Work instructions
Write out the records again, exactly, leaving none out.

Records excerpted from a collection
----

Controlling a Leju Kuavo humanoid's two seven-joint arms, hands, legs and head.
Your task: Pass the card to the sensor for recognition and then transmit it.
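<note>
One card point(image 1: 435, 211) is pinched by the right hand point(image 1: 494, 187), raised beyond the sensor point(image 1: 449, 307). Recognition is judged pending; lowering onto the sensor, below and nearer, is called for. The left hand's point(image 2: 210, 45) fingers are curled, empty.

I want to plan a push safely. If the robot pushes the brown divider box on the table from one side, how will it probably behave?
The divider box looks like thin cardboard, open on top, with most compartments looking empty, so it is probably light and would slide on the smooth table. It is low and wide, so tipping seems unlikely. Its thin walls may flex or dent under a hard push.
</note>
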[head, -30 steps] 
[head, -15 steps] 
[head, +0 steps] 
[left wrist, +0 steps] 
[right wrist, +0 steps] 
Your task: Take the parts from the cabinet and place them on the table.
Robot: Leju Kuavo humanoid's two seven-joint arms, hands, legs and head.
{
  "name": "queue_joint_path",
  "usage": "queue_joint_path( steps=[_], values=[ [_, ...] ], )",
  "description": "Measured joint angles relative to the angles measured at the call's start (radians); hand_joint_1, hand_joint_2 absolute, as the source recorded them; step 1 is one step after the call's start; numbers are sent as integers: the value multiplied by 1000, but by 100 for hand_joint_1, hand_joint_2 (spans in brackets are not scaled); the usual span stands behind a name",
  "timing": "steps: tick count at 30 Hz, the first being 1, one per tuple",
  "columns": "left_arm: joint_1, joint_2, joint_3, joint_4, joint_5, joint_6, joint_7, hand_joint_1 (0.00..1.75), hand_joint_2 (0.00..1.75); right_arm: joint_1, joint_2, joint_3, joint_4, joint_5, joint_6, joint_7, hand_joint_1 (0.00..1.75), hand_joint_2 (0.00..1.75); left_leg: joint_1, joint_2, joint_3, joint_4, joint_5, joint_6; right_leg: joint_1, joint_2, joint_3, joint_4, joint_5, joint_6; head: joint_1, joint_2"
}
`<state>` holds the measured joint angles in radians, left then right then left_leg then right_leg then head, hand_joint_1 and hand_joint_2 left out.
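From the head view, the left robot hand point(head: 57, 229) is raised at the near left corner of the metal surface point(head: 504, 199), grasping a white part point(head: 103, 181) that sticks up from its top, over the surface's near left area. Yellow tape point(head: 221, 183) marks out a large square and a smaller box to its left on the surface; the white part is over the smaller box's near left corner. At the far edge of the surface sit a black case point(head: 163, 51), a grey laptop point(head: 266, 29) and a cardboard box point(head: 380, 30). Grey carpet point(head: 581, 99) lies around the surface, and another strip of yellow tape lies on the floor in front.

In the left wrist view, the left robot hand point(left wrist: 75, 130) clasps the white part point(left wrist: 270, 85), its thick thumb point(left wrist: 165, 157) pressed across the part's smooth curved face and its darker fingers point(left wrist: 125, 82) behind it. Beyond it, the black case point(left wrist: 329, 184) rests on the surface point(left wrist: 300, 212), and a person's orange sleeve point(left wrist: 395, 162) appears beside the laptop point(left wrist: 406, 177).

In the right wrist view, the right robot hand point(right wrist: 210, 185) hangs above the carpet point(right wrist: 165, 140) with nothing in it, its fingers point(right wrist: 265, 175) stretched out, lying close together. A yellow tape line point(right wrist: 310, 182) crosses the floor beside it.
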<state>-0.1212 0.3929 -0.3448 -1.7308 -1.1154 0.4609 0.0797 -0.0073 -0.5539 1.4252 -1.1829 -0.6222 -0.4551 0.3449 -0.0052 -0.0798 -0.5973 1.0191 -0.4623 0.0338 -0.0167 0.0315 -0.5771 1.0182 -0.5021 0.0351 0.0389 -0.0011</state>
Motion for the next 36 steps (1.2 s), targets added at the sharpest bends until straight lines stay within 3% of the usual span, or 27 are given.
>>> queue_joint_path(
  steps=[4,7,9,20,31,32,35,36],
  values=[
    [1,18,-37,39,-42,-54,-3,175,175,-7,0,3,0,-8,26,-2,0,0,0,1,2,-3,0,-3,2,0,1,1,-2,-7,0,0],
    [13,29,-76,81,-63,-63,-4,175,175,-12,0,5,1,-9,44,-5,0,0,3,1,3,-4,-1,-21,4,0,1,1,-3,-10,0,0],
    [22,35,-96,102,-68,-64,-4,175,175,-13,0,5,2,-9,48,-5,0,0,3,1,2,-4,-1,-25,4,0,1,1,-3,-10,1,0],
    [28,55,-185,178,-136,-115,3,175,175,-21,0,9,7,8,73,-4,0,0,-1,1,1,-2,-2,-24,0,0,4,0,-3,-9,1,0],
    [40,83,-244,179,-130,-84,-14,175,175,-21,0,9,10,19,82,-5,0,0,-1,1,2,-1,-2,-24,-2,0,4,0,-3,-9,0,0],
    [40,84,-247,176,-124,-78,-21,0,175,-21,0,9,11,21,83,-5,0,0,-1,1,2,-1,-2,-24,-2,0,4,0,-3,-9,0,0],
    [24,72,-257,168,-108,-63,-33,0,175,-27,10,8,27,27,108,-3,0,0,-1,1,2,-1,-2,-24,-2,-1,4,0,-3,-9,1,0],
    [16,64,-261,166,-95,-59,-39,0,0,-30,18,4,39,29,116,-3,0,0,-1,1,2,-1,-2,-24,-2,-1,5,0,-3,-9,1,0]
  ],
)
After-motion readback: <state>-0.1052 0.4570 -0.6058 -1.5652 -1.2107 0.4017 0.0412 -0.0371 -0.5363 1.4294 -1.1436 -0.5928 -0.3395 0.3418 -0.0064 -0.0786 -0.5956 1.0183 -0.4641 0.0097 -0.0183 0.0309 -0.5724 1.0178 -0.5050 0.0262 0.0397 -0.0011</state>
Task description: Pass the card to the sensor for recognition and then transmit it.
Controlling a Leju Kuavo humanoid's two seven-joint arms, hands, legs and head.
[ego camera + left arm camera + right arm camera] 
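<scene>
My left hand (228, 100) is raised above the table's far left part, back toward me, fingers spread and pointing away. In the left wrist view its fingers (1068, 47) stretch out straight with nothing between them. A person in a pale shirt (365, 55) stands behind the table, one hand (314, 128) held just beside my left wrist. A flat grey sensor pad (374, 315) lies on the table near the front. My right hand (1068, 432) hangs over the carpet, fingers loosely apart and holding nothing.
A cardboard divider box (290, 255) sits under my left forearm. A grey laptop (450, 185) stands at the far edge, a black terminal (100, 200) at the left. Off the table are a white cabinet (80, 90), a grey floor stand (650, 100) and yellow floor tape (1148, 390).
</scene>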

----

Expected answer
Controlling a Leju Kuavo humanoid's two seven-joint arms, hands, legs and head.
Your task: Pass the card to the sensor for recognition and then transmit it.
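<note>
One card point(image 1: 435, 211) is pinched by the right hand point(image 1: 494, 187), raised beyond the sensor point(image 1: 449, 307). Recognition is judged pending; lowering onto the sensor, below and nearer, is called for. The left hand's point(image 2: 210, 45) fingers are curled, empty.

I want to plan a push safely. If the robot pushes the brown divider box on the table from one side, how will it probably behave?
The divider box looks like thin cardboard, open on top, with most compartments looking empty, so it is probably light and would slide on the smooth table. It is low and wide, so tipping seems unlikely. Its thin walls may flex or dent under a hard push.
</note>
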[head, -30 steps] 
[head, -15 steps] 
[head, +0 steps] 
[left wrist, +0 steps] 
[right wrist, +0 steps] 
Your task: Take the parts from the cabinet and place them on the table.
Robot: Leju Kuavo humanoid's two seven-joint arms, hands, legs and head.
{
  "name": "queue_joint_path",
  "usage": "queue_joint_path( steps=[_], values=[ [_, ...] ], )",
  "description": "Measured joint angles relative to the angles measured at the call's start (radians); hand_joint_1, hand_joint_2 absolute, as the source recorded them; step 1 is one step after the call's start; numbers are sent as integers: the value multiplied by 1000, but by 100 for hand_joint_1, hand_joint_2 (spans in brackets are not scaled); the usual span stands behind a name",
  "timing": "steps: tick count at 30 Hz, the first being 1, one per tuple",
  "columns": "left_arm: joint_1, joint_2, joint_3, joint_4, joint_5, joint_6, joint_7, hand_joint_1 (0.00..1.75), hand_joint_2 (0.00..1.75); right_arm: joint_1, joint_2, joint_3, joint_4, joint_5, joint_6, joint_7, hand_joint_1 (0.00..1.75), hand_joint_2 (0.00..1.75); left_leg: joint_1, joint_2, joint_3, joint_4, joint_5, joint_6; right_leg: joint_1, joint_2, joint_3, joint_4, joint_5, joint_6; head: joint_1, joint_2"
}
`<state>` holds the measured joint angles in radians, left then right then left_leg then right_leg then head, hand_joint_1 and hand_joint_2 left out.
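From the head view, the left robot hand point(head: 57, 229) is raised at the near left corner of the metal surface point(head: 504, 199), grasping a white part point(head: 103, 181) that sticks up from its top, over the surface's near left area. Yellow tape point(head: 221, 183) marks out a large square and a smaller box to its left on the surface; the white part is over the smaller box's near left corner. At the far edge of the surface sit a black case point(head: 163, 51), a grey laptop point(head: 266, 29) and a cardboard box point(head: 380, 30). Grey carpet point(head: 581, 99) lies around the surface, and another strip of yellow tape lies on the floor in front.

In the left wrist view, the left robot hand point(left wrist: 75, 130) clasps the white part point(left wrist: 270, 85), its thick thumb point(left wrist: 165, 157) pressed across the part's smooth curved face and its darker fingers point(left wrist: 125, 82) behind it. Beyond it, the black case point(left wrist: 329, 184) rests on the surface point(left wrist: 300, 212), and a person's orange sleeve point(left wrist: 395, 162) appears beside the laptop point(left wrist: 406, 177).

In the right wrist view, the right robot hand point(right wrist: 210, 185) hangs above the carpet point(right wrist: 165, 140) with nothing in it, its fingers point(right wrist: 265, 175) stretched out, lying close together. A yellow tape line point(right wrist: 310, 182) crosses the floor beside it.
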<state>-0.1212 0.3929 -0.3448 -1.7308 -1.1154 0.4609 0.0797 -0.0073 -0.5539 1.4252 -1.1829 -0.6222 -0.4551 0.3449 -0.0052 -0.0798 -0.5973 1.0191 -0.4623 0.0338 -0.0167 0.0315 -0.5771 1.0182 -0.5021 0.0351 0.0389 -0.0011</state>
Motion for the next 36 steps (1.2 s), targets added at the sharpest bends until straight lines stay within 3% of the usual span, or 27 are given.
>>> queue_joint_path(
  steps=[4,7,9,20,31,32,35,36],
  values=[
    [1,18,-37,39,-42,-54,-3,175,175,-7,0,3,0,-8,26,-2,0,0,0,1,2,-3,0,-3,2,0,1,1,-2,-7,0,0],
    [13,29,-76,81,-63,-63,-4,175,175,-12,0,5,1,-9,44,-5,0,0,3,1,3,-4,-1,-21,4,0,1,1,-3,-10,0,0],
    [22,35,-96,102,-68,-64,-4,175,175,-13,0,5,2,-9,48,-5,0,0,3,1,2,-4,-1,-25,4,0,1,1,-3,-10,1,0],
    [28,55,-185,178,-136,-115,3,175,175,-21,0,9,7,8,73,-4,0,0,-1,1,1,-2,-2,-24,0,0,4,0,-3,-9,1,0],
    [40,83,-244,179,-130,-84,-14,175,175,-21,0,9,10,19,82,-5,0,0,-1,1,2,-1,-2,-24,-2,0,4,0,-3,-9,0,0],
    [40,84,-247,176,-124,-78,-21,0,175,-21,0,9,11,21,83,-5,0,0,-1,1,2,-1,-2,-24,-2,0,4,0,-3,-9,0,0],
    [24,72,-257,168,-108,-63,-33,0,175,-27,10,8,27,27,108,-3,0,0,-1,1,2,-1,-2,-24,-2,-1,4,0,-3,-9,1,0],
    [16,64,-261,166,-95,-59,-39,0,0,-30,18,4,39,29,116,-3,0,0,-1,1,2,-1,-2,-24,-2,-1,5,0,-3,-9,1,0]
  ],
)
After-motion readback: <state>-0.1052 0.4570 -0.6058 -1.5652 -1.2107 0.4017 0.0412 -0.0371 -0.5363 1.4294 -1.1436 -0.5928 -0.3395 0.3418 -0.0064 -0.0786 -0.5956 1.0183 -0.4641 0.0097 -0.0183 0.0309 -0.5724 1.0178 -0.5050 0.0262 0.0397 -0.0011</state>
Task description: Pass the card to the sensor for recognition and then transmit it.
Controlling a Leju Kuavo humanoid's two seven-joint arms, hands, legs and head.
[ego camera + left arm camera + right arm camera] 
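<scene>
My left hand (228, 100) is raised above the table's far left part, back toward me, fingers spread and pointing away. In the left wrist view its fingers (1068, 47) stretch out straight with nothing between them. A person in a pale shirt (365, 55) stands behind the table, one hand (314, 128) held just beside my left wrist. A flat grey sensor pad (374, 315) lies on the table near the front. My right hand (1068, 432) hangs over the carpet, fingers loosely apart and holding nothing.
A cardboard divider box (290, 255) sits under my left forearm. A grey laptop (450, 185) stands at the far edge, a black terminal (100, 200) at the left. Off the table are a white cabinet (80, 90), a grey floor stand (650, 100) and yellow floor tape (1148, 390).
</scene>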

Nothing further is needed for the answer.